Aging Cell | |
Deregulation of selective autophagy during aging and pulmonary fibrosis: the role of TGFβ1 | |
Meredith L. Sosulski1  Rafael Gongora1  Svitlana Danchuk1  Chunmin Dong1  Fayong Luo1  | |
[1] Department of Medicine, Division of Pulmonary Diseases, Critical Care and Environmental Medicine, Tulane University Health Sciences Center, New Orleans, LA, USA | |
关键词: aging; autophagy; lung fibrosis; lung injury; mitophagy; PINK1; resveratrol; TGFβ1; | |
DOI : 10.1111/acel.12357 | |
来源: Wiley | |
【 摘 要 】
Aging constitutes a significant risk factor for fibrosis, and idiopathic pulmonary fibrosis (IPF) is characteristically associated with advancing age. We propose that age-dependent defects in the quality of protein and cellular organelle catabolism may be causally related to pulmonary fibrosis.
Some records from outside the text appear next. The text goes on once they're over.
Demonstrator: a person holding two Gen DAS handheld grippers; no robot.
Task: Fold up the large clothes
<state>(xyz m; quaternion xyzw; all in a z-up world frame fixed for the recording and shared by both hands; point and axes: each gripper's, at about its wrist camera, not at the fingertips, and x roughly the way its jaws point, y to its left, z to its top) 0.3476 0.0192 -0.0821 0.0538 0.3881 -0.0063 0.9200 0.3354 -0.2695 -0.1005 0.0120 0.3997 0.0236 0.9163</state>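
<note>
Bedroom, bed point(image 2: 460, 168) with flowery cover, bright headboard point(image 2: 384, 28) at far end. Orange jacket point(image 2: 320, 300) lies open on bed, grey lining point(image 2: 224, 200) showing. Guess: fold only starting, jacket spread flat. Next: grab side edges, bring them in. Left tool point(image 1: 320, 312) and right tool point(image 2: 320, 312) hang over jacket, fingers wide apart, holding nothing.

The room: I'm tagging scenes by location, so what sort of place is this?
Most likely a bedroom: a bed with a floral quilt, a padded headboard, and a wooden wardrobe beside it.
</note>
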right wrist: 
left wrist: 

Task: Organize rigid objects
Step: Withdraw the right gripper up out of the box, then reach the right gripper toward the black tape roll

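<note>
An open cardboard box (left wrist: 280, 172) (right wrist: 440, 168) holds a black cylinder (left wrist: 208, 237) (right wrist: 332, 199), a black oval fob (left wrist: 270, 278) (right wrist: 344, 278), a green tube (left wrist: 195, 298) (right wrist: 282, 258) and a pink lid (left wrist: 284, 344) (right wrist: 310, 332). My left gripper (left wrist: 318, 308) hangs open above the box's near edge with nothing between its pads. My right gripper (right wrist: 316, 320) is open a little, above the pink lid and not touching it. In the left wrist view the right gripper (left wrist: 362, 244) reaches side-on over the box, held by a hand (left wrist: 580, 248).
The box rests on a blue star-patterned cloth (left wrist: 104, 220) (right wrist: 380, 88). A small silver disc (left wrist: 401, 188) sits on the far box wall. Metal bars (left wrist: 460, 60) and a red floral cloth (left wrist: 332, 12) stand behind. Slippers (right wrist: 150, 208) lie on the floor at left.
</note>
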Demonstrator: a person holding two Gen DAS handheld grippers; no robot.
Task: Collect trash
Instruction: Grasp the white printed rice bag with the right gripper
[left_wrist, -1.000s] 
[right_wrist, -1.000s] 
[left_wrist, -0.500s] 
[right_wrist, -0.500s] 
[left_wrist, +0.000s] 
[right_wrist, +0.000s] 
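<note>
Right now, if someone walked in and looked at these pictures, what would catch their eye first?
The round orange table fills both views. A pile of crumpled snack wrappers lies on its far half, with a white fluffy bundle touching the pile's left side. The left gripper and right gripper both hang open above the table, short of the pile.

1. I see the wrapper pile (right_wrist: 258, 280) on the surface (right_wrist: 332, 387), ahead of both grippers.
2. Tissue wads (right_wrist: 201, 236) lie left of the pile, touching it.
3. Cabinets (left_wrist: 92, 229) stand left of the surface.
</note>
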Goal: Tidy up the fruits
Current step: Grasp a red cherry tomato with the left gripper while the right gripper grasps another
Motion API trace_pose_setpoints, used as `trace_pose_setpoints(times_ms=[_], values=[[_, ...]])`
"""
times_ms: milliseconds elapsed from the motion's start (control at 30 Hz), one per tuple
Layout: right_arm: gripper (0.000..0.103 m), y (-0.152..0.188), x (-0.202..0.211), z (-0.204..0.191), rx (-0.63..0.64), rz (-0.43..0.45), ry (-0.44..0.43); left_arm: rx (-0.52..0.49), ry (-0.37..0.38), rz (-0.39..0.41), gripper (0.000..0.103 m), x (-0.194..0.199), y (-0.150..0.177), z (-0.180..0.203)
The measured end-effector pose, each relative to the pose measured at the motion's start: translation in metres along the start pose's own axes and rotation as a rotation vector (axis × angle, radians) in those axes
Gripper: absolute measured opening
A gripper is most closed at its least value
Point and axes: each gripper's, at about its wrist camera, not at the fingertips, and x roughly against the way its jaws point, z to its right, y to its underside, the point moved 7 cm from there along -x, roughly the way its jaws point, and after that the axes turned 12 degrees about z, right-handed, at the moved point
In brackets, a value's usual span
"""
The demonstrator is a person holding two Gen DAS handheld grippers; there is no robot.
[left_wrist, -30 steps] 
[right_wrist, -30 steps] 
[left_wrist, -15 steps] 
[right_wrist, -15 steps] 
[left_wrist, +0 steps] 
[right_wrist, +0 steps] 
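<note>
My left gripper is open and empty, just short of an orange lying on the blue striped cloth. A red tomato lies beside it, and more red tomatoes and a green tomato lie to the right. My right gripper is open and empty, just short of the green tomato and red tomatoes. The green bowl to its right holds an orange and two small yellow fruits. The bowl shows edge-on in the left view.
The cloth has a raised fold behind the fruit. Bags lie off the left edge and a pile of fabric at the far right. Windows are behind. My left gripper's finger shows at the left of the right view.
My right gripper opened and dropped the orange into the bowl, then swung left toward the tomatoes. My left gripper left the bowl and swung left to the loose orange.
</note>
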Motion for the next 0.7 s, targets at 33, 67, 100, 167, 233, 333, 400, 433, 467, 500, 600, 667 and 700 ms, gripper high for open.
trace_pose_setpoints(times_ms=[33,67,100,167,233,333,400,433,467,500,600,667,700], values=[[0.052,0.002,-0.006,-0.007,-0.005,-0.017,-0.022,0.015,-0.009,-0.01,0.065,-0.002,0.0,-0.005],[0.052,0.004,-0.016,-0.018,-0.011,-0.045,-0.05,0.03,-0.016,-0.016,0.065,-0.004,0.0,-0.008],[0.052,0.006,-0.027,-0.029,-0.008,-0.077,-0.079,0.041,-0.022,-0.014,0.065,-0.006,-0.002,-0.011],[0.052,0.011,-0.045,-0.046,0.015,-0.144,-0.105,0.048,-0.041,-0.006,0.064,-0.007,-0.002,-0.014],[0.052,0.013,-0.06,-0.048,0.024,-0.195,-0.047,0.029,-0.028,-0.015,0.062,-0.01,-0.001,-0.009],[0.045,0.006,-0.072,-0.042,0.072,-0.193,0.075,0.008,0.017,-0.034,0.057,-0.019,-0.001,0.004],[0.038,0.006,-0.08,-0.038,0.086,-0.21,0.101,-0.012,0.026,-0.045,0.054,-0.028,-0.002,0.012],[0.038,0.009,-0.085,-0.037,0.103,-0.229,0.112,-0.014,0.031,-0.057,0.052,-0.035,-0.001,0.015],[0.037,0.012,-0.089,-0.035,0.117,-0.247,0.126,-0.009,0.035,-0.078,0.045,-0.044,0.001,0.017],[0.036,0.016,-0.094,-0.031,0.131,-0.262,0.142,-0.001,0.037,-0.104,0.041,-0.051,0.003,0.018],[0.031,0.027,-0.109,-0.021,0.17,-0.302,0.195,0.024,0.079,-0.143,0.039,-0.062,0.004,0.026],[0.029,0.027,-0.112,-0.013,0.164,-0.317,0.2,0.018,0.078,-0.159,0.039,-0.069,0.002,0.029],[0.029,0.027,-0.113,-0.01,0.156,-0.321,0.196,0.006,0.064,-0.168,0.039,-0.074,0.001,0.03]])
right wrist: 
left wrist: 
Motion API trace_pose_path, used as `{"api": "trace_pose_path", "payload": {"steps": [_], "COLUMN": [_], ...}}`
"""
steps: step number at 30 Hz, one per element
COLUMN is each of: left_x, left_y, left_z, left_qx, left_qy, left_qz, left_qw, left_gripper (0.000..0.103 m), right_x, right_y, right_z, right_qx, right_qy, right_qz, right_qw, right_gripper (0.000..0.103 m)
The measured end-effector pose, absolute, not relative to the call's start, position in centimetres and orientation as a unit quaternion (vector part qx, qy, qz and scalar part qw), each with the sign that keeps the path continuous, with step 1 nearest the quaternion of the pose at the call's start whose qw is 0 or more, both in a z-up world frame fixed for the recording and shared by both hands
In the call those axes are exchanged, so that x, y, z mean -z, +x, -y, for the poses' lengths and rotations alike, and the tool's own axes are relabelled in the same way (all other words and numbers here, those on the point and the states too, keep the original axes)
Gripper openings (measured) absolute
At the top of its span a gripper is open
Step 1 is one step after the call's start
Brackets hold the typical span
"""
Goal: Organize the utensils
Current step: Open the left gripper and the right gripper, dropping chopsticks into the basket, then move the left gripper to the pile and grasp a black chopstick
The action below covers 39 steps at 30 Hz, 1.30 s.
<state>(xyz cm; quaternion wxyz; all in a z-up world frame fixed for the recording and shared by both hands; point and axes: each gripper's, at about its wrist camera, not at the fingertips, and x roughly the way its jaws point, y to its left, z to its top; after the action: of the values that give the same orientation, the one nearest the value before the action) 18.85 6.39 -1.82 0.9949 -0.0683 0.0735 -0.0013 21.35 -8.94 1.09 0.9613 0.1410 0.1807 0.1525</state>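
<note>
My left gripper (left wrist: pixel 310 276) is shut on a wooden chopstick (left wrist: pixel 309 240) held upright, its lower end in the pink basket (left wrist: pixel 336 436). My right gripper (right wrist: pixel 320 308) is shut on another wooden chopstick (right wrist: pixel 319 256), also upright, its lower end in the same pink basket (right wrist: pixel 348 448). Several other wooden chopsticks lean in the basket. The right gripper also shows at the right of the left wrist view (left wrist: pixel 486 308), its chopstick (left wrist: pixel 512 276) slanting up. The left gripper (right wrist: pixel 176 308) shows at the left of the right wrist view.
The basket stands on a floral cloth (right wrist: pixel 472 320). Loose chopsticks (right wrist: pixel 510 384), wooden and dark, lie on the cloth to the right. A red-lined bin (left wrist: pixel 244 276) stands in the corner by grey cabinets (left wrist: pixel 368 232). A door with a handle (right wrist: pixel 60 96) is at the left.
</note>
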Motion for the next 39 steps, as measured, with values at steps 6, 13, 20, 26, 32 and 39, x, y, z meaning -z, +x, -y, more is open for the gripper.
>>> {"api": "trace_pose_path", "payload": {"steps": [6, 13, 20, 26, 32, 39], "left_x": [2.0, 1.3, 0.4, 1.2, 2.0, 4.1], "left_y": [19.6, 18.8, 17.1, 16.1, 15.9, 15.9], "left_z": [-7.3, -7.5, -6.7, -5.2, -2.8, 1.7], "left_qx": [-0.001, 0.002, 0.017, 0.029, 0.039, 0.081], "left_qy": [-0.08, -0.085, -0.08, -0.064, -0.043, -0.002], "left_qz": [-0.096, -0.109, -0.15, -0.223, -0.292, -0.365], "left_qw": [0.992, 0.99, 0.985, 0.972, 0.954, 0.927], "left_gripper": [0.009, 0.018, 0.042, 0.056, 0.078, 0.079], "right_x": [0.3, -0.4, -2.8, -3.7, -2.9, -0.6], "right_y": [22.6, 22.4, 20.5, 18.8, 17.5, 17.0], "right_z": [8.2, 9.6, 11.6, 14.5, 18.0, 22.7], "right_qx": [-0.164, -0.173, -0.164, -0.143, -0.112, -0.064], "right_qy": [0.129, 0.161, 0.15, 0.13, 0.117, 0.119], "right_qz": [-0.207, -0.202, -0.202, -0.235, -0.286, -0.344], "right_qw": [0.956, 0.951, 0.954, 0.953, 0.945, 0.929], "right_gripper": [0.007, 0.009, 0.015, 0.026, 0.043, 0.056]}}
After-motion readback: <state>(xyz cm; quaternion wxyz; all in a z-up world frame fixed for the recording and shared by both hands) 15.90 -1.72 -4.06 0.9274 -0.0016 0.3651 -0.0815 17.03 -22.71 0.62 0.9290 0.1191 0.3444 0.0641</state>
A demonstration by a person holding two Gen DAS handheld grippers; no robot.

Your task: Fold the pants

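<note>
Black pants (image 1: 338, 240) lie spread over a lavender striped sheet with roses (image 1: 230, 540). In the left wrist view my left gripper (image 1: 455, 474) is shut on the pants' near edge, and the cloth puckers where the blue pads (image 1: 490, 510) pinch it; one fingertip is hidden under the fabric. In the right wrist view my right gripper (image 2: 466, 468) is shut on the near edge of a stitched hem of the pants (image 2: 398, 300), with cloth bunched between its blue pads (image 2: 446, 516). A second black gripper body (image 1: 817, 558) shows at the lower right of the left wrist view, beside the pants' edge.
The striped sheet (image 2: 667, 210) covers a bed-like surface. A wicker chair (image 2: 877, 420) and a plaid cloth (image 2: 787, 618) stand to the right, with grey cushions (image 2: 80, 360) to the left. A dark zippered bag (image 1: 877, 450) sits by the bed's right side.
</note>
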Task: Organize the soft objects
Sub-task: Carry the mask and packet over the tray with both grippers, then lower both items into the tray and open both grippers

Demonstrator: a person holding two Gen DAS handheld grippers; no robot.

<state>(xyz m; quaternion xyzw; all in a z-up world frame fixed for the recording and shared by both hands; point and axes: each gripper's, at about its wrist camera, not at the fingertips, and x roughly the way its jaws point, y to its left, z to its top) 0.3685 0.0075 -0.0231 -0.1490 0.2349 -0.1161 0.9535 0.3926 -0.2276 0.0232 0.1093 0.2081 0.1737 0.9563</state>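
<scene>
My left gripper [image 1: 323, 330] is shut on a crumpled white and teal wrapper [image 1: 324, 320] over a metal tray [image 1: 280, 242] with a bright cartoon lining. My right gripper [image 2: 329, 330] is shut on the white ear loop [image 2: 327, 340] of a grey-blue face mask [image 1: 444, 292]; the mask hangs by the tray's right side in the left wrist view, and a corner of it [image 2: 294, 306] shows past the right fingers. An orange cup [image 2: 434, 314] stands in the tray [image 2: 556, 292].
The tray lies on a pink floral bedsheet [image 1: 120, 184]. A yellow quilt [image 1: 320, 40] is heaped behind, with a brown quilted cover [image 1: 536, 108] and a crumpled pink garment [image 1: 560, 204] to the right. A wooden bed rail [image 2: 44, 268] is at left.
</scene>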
Our research found that autophagy diminished with corresponding elevated levels of oxidized proteins and lipofuscin in response to lung injury in old mice and middle-aged mice compared to younger animals. More importantly, older mice expose to lung injury are characterized by deficient autophagic response and reduced selective targeting of mitochondria for autophagy (mitophagy). Fibroblast to myofibroblast differentiation (FMD) is an important feature of pulmonary fibrosis in which the profibrotic cytokine TGFβ1 plays a pivotal role. Promotion of autophagy is necessary and sufficient to maintain normal lung fibroblasts’ fate. On the contrary, FMD mediated by TGFβ1 is characterized by reduced autophagy flux, altered mitophagy, and defects in mitochondrial function. In accord with these findings, PINK1 expression appeared to be reduced in fibrotic lung tissue from bleomycin and a TGFβ1-adenoviral model of lung fibrosis. PINK1 expression is also reduced in the aging murine lung and biopsies from IPF patients compared to controls. Furthermore, deficient PINK1 promotes a profibrotic environment. Collectively, this study indicates that an age-related decline in autophagy and mitophagy responses to lung injury may contribute to the promotion and/or perpetuation of pulmonary fibrosis. We propose that promotion of autophagy and mitochondrial quality control may offer an intervention against age-related fibrotic diseases.Summary
【 授权许可】
CC BY
© 2015 The Authors. Aging Cell published by the Anatomical Society and John Wiley & Sons Ltd.
Creative Commons Attribution License, which permits use, distribution and reproduction in any medium, provided the original work is properly cited.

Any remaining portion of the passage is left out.